Back in 2011, I wrote this post for Listography over at Kate Takes 5 and it’s been one of my most popular posts of all time. Of course, Sausage moved past the age where she watched the shows mentioned in that post and onto stuff that we actually love as a whole family (such as Regular Show, The Amazing World of Gumball, Adventure Time etc.) so we aren’t bombarded with Dora the fecking Explorer (bit of pop trivia: did you know, her name is Dora because the Spanish for explorer is ‘exploradora’?!) quite as much any more but there are still several childrens’ TV characters who set my teeth on edge at the mere mention of their name, so I thought I’d share a few in case you agree:
Norman Price from Fireman Sam
Norman Price (or Norman the Knobhead, as he’s known in our house) is the most wilfully stupid, genuinely dangerous child I’ve ever seen on TV and I’m of the opinion that he should be locked up immediately for the safety of himself and the whole village of Pontypandy. It doesn’t matter how many fires/floods/landslides the annoying brat causes, he still does the same thing all over again and I’m getting to the point where I think Fireman Sam should just leave him to drown or be buried up to his neck in rocks rather than waste precious time and resources on saving the little twerp.
Mr. Lopart from Handy Manny
Do you know what I think it is about Mr. Lopart that I hate so much? The sheer hubris of the man. Everything he EVER does is a disaster which requires him to be saved in some way by poor, overworked Manuel, yet he’s STILL arrogant enough to think that he can do things by himself. The man is a Darwin Award waiting to happen. I really hope Handy Manny’s patience runs out one day and he just sits in a lawn chair, sipping a rum and coke while Mr. Lopart gets carried off like Icarus into the sun on a giant bunch of sweet-shaped balloons.
Egbert from Poppy Cat
Even aside from the fact that Egbert sounds like he’s got permanently impacted sinuses, the antisocial shitbag blindly turns down any invitation to go on adventures with a self-importance and rudeness which would make even my super tolerant, gentle-hearted mother-in-law swear. If I asked someone to do something every single day and was told “No, I’ve got something FAR more important to do…”, I think I’d end up punching them. In fact, more fool Poppy Cat for continuing to ask him along on her adventures. I hope she loses her shit one day and makes him into badger stew.
The Wise Old Elf
I love a bit of Ben and Holly.
Err, I mean THE KIDS love a bit of Ben and Holly…
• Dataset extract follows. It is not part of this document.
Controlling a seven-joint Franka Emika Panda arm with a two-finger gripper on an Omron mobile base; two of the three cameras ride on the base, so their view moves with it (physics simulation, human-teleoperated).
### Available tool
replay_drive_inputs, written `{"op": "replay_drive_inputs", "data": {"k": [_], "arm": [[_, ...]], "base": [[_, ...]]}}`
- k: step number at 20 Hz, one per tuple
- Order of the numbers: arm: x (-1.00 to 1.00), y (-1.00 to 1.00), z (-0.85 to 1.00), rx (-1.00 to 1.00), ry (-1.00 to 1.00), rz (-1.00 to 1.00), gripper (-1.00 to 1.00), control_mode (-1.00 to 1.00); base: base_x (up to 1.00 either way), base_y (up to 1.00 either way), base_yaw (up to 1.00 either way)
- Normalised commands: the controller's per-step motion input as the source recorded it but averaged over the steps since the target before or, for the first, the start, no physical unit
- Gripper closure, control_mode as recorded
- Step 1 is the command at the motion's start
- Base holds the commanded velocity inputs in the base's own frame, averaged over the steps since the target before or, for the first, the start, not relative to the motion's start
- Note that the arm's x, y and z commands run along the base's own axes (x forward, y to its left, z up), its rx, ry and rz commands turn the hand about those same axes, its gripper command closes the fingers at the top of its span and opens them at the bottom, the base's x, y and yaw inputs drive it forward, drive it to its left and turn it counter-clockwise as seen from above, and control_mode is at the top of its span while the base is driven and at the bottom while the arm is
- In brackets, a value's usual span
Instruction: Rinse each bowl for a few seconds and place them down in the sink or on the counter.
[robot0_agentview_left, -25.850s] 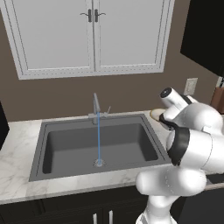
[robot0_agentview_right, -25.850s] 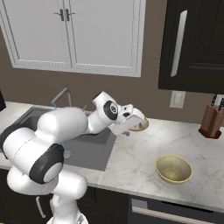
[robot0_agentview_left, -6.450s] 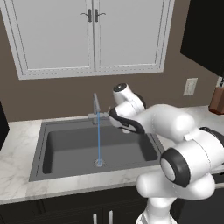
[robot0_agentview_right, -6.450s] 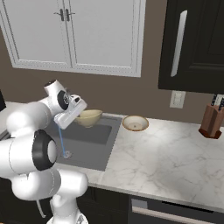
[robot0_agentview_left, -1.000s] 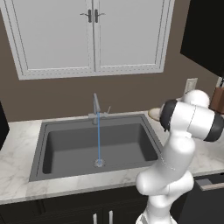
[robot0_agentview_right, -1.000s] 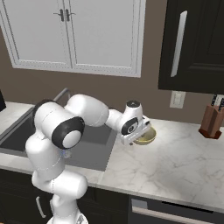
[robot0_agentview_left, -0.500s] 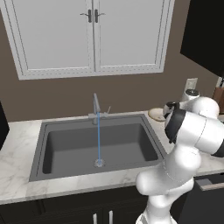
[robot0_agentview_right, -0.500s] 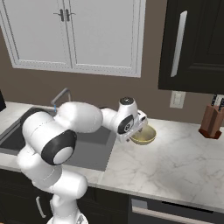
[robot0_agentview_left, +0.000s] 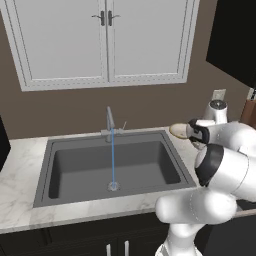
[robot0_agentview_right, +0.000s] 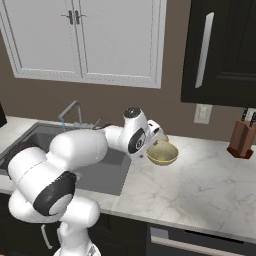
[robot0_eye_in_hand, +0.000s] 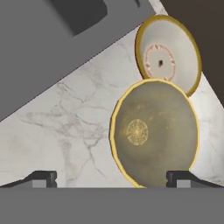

Anyway, the so-called “Wise” Old Elf is always claiming to be an expert at something which he then completely fudges and has to defer to the, frankly awesome, Nanny Plum to help him out with the magic that he’s spent the whole episode looking down his nose at. So, my question is this: Who decided he was so ‘wise’? Is it a name given to him by other elves? Because I see no real evidence of any sort of deep wisdom which warrants such a moniker, and if it’s a self-styled title then that makes him an arrogant dick.